• _WORK TO BE COMPLETED_: Take the lines from the one with "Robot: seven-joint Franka" to the end of the listing, both ends included, and quote them exactly, leaving pictures out.

• _COLLECTED MATERIAL_:
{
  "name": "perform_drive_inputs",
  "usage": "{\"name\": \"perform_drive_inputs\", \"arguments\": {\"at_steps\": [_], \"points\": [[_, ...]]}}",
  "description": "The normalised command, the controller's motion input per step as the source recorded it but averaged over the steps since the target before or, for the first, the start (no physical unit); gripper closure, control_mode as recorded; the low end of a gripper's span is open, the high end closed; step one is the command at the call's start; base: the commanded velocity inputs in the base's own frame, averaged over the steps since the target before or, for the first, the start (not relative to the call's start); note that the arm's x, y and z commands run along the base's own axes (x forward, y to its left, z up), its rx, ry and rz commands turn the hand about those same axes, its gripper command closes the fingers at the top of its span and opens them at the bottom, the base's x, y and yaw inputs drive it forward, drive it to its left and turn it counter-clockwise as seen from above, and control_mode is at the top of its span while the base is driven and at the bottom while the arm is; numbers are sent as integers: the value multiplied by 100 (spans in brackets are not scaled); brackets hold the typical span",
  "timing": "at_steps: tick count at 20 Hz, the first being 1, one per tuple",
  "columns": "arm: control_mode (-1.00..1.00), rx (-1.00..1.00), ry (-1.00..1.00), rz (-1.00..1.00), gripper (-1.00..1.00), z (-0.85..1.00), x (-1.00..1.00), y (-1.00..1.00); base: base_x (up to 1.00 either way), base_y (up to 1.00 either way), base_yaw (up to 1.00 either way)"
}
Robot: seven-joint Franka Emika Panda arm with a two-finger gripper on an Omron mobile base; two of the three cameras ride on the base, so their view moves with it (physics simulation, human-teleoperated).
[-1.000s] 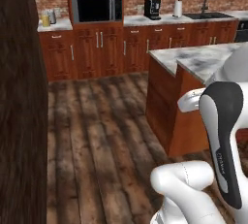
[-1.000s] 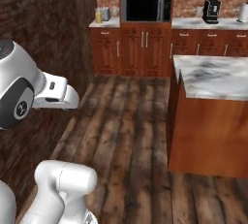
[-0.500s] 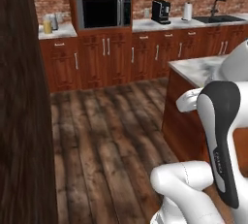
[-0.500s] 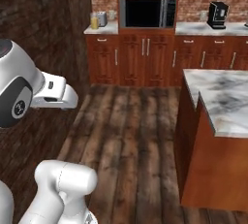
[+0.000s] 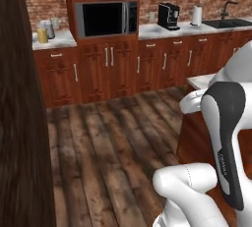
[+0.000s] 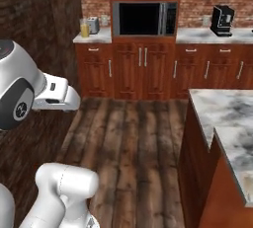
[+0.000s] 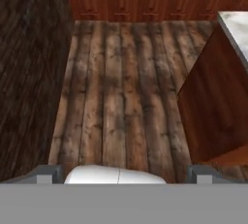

• _SOLUTION FOR THIS EXERCISE_:
Robot: seven-joint Franka Emika Panda arm with a two-finger gripper on an Omron mobile base; two of the three cameras ride on the base, so their view moves with it (physics simulation, human-teleoperated).
[-1.000s] 
[-1.000s] 
[-0.500s] 
[-0.500s] 
[+0.000s] 
[+0.000s] 
[+0.000s] 

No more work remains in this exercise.